_About this exercise_
Print exactly the lines below between the line holding "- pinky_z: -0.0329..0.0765" and the line holding "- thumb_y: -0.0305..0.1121", inclusive, and nothing more.

===== Records shown =====

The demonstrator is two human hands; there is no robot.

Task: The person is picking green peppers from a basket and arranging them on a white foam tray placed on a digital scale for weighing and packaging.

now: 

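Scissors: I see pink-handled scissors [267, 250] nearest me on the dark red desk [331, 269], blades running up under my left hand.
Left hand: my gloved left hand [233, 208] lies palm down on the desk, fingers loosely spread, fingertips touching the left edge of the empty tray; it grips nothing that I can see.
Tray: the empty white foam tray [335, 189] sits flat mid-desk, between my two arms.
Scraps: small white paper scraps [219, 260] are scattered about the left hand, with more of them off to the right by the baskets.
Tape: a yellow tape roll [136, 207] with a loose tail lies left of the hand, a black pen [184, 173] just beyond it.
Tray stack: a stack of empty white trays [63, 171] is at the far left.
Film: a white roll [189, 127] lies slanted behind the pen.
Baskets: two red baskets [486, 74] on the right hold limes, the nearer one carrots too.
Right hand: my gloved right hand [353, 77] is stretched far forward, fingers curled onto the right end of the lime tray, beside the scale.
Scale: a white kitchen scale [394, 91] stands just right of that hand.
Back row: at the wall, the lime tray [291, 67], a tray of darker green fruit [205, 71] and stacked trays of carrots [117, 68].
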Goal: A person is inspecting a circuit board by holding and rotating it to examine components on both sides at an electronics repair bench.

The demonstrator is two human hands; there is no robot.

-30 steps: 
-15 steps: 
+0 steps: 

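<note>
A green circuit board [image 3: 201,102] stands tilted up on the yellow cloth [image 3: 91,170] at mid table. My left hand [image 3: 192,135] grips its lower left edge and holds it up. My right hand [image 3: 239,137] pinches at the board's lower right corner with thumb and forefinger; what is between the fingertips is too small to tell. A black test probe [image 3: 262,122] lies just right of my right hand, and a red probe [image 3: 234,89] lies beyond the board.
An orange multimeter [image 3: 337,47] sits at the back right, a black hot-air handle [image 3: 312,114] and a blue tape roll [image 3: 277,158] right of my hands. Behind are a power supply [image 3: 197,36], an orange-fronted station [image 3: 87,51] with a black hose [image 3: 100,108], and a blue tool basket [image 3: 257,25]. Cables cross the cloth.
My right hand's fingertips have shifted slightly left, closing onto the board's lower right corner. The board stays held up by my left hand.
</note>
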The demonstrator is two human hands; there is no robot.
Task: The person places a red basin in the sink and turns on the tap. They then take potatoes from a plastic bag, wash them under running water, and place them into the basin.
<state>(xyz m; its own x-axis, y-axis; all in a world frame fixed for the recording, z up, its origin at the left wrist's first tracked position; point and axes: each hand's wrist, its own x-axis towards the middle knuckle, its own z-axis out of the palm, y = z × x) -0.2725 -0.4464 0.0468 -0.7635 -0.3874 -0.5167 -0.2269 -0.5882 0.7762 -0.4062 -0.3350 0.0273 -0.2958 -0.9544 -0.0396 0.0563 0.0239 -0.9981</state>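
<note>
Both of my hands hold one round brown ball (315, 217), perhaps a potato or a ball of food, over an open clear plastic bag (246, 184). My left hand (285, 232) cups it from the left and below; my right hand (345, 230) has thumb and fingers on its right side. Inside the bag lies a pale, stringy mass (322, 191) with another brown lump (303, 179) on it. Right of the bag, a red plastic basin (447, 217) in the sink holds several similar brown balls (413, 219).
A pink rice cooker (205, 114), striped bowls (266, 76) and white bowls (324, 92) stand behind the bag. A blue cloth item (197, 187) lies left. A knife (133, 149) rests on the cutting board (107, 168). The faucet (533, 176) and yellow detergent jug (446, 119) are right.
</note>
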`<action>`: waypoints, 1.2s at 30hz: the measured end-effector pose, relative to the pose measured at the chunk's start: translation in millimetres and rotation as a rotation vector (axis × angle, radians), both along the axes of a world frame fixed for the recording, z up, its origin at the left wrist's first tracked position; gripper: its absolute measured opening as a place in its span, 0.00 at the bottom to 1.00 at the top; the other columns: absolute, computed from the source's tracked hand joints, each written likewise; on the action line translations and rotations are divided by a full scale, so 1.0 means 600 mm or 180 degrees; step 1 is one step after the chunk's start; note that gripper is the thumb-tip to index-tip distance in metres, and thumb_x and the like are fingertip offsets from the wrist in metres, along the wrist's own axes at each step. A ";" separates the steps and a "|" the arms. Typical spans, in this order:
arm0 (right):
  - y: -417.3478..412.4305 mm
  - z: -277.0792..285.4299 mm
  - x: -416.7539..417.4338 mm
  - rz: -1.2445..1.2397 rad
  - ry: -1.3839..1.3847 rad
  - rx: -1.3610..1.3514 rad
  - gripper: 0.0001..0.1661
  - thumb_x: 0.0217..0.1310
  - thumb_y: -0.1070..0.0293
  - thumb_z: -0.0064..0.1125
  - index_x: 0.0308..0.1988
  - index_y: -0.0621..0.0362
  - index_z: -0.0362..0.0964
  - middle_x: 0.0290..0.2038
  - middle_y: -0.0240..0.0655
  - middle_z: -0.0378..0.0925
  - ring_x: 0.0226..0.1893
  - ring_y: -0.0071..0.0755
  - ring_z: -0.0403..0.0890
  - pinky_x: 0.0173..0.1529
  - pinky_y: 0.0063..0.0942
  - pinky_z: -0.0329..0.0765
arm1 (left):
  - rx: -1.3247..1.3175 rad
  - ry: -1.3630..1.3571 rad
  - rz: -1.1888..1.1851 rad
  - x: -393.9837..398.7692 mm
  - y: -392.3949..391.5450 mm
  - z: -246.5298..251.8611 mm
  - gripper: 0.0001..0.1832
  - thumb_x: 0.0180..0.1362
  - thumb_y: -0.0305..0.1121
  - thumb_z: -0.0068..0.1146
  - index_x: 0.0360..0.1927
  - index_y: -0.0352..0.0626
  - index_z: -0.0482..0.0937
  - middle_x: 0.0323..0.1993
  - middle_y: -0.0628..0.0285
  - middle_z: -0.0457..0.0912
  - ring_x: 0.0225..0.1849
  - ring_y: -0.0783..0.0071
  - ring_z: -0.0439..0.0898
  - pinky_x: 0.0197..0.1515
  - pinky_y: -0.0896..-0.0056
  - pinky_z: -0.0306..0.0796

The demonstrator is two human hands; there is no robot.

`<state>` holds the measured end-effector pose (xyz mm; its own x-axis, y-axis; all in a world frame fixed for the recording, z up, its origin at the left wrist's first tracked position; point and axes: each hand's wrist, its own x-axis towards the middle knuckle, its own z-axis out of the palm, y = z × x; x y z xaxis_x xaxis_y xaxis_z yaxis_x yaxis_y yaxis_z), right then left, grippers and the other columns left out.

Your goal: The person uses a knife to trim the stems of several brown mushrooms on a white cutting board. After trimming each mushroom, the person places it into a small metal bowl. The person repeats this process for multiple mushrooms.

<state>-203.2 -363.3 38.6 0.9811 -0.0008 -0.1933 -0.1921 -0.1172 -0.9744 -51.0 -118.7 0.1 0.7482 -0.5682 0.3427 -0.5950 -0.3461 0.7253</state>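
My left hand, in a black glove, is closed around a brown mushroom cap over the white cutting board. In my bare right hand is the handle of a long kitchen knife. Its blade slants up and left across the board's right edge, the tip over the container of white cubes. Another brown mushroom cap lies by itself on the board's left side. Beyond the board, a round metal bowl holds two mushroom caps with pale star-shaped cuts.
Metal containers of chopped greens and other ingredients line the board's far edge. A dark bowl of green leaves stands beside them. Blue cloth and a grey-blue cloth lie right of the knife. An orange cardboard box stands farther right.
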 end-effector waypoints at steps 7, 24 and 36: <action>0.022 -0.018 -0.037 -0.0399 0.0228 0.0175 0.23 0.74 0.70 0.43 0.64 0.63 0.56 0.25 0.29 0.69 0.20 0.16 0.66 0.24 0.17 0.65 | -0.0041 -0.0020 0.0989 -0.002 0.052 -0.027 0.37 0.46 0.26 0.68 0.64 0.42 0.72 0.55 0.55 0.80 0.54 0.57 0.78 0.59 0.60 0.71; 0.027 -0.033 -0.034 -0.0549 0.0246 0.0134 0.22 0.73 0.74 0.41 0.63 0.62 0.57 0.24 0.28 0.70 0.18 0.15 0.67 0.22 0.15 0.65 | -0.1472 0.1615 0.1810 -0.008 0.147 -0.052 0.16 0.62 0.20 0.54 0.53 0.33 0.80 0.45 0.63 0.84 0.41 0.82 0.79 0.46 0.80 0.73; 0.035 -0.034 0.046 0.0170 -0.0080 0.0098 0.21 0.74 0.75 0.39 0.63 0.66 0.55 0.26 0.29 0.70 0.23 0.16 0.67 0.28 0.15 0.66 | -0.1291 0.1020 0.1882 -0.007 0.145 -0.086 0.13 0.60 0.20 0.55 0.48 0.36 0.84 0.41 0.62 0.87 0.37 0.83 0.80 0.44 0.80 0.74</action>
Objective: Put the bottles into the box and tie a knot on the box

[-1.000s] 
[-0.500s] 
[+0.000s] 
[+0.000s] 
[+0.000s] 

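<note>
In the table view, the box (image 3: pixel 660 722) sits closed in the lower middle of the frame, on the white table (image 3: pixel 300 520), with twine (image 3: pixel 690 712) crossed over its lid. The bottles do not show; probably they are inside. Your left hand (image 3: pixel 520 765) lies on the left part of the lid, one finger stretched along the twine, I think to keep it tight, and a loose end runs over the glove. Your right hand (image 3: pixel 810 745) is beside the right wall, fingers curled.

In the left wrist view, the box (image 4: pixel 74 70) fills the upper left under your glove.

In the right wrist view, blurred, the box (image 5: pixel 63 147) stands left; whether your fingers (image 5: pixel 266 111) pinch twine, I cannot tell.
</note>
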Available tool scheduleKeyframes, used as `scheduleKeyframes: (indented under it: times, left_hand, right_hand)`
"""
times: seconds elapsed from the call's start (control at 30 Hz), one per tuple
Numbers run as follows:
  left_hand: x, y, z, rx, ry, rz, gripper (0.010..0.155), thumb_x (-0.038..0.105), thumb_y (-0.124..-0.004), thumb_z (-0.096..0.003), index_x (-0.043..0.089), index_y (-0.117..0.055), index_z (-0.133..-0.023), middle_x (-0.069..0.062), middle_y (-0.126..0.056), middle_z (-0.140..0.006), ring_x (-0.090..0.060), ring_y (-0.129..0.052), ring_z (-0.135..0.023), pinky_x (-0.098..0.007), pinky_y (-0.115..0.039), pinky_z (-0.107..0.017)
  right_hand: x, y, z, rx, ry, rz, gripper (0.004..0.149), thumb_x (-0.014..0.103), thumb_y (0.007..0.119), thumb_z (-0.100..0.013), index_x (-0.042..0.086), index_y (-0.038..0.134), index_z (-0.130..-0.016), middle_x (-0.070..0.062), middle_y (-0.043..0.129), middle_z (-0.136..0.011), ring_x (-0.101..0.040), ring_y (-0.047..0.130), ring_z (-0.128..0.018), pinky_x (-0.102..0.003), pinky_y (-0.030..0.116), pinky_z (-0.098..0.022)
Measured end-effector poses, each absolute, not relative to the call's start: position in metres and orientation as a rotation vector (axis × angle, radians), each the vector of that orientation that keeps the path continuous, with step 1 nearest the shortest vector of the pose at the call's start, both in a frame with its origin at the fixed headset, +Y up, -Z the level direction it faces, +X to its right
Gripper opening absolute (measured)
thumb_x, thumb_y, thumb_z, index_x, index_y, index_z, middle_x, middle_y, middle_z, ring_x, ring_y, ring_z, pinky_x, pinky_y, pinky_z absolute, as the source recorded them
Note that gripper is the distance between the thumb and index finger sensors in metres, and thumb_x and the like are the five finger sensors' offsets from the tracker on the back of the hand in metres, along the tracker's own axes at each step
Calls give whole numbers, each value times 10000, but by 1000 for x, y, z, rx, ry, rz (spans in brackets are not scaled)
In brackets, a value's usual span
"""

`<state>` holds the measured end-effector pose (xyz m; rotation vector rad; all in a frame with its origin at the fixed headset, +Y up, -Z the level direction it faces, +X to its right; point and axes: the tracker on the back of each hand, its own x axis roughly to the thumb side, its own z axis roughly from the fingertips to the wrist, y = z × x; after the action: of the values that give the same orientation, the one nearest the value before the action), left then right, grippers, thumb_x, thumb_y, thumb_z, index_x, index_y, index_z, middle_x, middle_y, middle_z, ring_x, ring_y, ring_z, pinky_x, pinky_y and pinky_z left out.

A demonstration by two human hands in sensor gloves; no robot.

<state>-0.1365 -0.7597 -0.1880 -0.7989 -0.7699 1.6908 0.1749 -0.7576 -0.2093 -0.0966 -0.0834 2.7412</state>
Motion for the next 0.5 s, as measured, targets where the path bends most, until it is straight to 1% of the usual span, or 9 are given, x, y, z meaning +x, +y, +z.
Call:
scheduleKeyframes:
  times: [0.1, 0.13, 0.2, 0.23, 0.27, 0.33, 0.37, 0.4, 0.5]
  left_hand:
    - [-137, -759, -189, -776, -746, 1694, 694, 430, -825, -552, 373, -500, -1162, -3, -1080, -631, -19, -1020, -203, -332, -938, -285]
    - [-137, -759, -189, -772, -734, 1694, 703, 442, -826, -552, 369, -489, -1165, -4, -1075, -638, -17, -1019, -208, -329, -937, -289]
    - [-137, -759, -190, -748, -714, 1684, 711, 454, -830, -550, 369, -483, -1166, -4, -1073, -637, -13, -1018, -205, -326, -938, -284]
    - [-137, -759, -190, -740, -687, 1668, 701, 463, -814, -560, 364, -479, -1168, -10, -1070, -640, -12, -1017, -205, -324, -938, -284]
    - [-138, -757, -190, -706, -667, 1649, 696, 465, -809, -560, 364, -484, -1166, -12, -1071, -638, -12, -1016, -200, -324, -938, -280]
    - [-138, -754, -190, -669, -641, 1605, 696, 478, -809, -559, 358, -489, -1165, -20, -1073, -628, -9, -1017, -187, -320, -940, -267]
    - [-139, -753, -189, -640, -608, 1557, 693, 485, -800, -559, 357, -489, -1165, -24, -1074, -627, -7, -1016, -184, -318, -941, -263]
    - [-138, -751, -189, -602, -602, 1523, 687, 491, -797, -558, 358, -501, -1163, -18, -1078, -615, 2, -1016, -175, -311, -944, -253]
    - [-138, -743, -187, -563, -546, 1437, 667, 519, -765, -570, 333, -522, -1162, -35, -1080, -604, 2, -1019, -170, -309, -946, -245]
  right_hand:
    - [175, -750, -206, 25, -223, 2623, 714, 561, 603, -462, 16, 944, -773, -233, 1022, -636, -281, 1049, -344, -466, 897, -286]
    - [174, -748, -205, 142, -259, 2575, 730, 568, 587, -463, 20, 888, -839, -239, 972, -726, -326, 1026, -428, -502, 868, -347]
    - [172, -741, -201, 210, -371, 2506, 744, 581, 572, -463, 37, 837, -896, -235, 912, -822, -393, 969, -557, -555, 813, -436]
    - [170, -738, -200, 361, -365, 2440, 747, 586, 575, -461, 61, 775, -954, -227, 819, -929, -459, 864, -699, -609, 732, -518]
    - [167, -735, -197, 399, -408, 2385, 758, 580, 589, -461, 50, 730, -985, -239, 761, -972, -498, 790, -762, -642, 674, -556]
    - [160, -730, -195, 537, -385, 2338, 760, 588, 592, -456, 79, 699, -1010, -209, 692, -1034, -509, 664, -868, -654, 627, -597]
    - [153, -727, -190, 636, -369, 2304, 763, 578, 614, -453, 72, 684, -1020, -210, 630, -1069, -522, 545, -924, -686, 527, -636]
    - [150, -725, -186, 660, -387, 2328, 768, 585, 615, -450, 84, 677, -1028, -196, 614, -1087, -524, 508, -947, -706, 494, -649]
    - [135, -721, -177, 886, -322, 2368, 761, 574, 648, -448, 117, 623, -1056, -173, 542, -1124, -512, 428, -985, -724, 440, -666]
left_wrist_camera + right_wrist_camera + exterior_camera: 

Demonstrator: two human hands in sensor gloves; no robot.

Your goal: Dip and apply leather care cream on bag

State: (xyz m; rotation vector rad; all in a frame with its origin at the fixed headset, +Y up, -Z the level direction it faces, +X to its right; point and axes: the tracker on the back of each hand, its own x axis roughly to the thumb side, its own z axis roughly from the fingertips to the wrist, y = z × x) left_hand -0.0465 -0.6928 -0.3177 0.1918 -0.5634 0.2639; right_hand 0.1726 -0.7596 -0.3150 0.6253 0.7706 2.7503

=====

_Response area_
  - pinky_z: -0.0329..0.0765
arm1 (left):
  - rx: -1.3247..1.3175 rad
  - ry: -1.3630..1.3571 rad
  - rz: -1.1888..1.1851 rad
  - x: -393.9837..398.7692 mm
  - y: -392.3949..391.5450 mm
  - z: -246.5298..251.8611 mm
  - gripper: 0.0001..0.1832
  - thumb_x: 0.0180..0.1362
  - thumb_y: -0.0305..0.1121

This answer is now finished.